=== Exercise aim ===
Could you copy the data that follows exactly as written, but drop the pictures?

=== Input data ===
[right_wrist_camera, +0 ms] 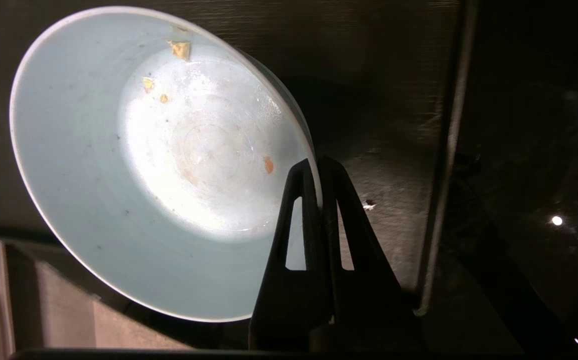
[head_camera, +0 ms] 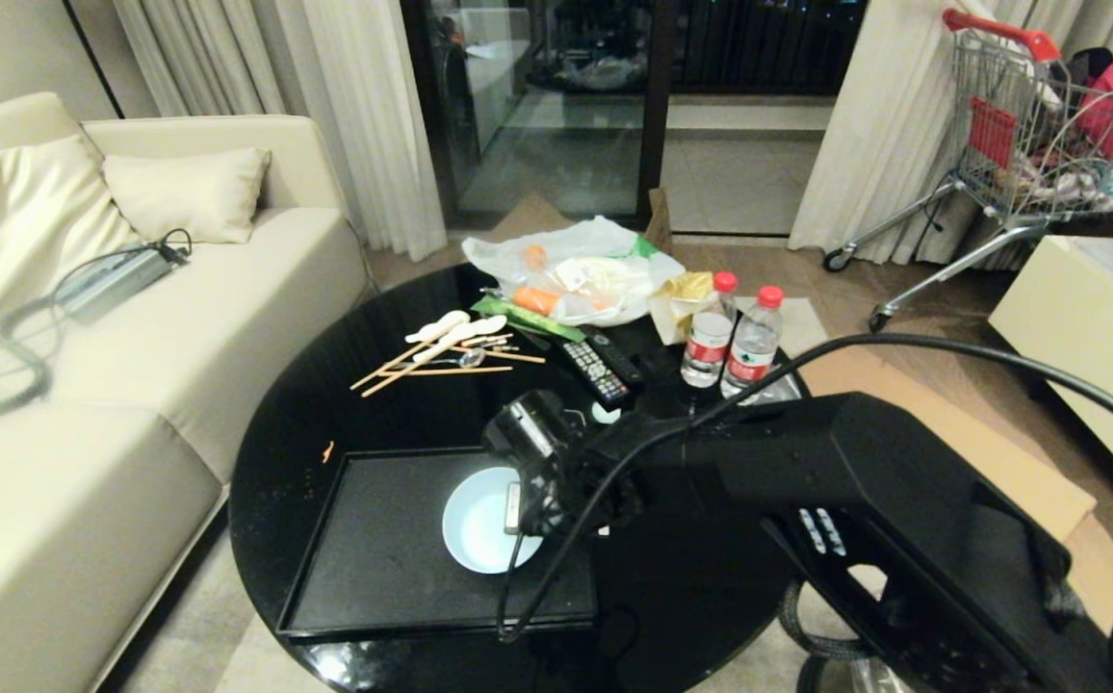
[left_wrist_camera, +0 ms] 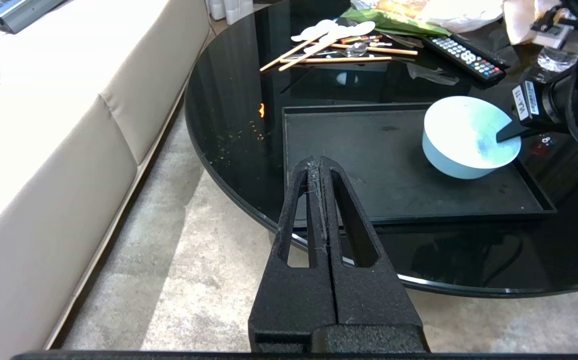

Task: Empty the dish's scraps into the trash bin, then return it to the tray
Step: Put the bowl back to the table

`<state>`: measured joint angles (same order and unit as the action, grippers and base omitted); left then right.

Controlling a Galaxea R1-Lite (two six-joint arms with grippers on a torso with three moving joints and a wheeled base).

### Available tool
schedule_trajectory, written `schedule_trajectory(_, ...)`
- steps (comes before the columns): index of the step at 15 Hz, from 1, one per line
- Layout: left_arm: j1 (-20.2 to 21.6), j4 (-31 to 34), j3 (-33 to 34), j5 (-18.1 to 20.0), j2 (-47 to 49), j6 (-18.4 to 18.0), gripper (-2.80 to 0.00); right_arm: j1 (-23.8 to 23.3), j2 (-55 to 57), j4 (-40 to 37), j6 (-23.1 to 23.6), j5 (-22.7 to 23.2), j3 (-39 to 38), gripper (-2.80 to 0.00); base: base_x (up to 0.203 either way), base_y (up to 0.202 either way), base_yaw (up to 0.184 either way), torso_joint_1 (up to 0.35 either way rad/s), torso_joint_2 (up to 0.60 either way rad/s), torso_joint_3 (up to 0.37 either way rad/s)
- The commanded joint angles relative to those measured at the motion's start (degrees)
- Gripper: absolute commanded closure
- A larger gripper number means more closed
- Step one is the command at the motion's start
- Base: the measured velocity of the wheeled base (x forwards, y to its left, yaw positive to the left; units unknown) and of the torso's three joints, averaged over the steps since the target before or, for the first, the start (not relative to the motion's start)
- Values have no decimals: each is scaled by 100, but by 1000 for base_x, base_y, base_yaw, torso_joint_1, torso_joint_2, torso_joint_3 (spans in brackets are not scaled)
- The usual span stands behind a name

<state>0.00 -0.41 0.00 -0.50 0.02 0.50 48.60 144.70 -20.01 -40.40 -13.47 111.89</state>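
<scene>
Because the bowl [right_wrist_camera: 134, 165] is nearly clean, with only a few small yellow and orange bits [right_wrist_camera: 180, 49] stuck to its inside, we judge the emptying done and the return in hand. Our right gripper [right_wrist_camera: 317, 175] is clamped on the bowl's rim, one finger inside and one outside, so a thin edge is enough to carry it. In the left wrist view the bowl sits over the right part of the black tray [left_wrist_camera: 369, 165], tilted a little; whether its base already touches the tray we cannot tell. The pinch at the rim nearest the arm keeps the wrist clear of the tray's low edge. Our left gripper [left_wrist_camera: 319, 165] hangs with its fingers pressed together beside the round black table [head_camera: 402, 414], out of the way near the sofa [head_camera: 85, 404]. The bin is in none of our views. We think the next move calls for settling the bowl flat before letting go, since a tilted release could make it rock or slide.
</scene>
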Motion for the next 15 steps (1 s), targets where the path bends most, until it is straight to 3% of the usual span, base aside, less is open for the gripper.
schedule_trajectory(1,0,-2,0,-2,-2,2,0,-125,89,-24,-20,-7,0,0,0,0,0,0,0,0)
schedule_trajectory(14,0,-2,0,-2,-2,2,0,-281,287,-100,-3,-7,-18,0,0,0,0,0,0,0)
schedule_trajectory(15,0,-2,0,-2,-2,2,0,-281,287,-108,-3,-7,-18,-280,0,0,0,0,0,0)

=== Solution for this task ===
[right_wrist_camera, +0 ms] 
[head_camera, +0 ms] 
[left_wrist_camera, +0 ms] 

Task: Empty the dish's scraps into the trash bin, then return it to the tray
Step: Put the bowl back to the table

`<state>`: measured joint angles (same order and unit as the action, grippers and base omitted); left then right.

Controlling a Galaxea R1-Lite (two six-joint arms with grippers on a torso with three moving joints and a wheeled base).

### Available tool
schedule_trajectory, written `schedule_trajectory(_, ...)`
- steps (comes before the columns): index of the step at 15 Hz, from 1, one per line
- Layout: left_arm: j1 (-20.2 to 21.6), j4 (-31 to 34), j3 (-33 to 34), j5 (-18.1 to 20.0), j2 (-47 to 49), j6 (-18.4 to 18.0), gripper (-2.80 to 0.00); right_arm: j1 (-23.8 to 23.3), j2 (-55 to 57), j4 (-40 to 37), j6 (-23.1 to 23.6), j5 (-22.7 to 23.2), j3 (-39 to 38), gripper (-2.80 to 0.00); base: base_x (up to 0.203 either way), base_y (up to 0.202 either way), base_yaw (up to 0.184 either way), torso_joint_1 (up to 0.35 either way rad/s), torso_joint_2 (up to 0.60 either way rad/s), torso_joint_3 (up to 0.37 either way rad/s)
- The commanded joint angles relative to those measured at the motion's start (degrees)
- Gripper: absolute commanded closure
- A larger gripper number means more closed
- Step one is the command at the motion's start
- Base: the measured velocity of the wheeled base (x forwards, y to its left, yaw positive to the left; units unknown) and of the torso's three joints, averaged over the steps since the target before or, for the first, the start (not relative to the motion's start)
- Values have no decimals: each is scaled by 100, but by 1000 for base_x, base_y, base_yaw, torso_joint_1, torso_joint_2, torso_joint_3 (spans in brackets are not scaled)
- The usual span stands behind a name

<state>0.00 -0.41 0.00 -0.50 0.02 0.50 48.60 144.70 -20.01 -40.40 -13.47 111.89</state>
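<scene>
Because the bowl [right_wrist_camera: 134, 165] is nearly clean, with only a few small yellow and orange bits [right_wrist_camera: 180, 49] stuck to its inside, we judge the emptying done and the return in hand. Our right gripper [right_wrist_camera: 317, 175] is clamped on the bowl's rim, one finger inside and one outside, so a thin edge is enough to carry it. In the left wrist view the bowl sits over the right part of the black tray [left_wrist_camera: 369, 165], tilted a little; whether its base already touches the tray we cannot tell. The pinch at the rim nearest the arm keeps the wrist clear of the tray's low edge. Our left gripper [left_wrist_camera: 319, 165] hangs with its fingers pressed together beside the round black table [head_camera: 402, 414], out of the way near the sofa [head_camera: 85, 404]. The bin is in none of our views. We think the next move calls for settling the bowl flat before letting go, since a tilted release could make it rock or slide.
</scene>
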Motion for the next 15 steps (1 s), targets where the path bends most, until it is straight to 3% of the usual span, base aside, less is open for the gripper.
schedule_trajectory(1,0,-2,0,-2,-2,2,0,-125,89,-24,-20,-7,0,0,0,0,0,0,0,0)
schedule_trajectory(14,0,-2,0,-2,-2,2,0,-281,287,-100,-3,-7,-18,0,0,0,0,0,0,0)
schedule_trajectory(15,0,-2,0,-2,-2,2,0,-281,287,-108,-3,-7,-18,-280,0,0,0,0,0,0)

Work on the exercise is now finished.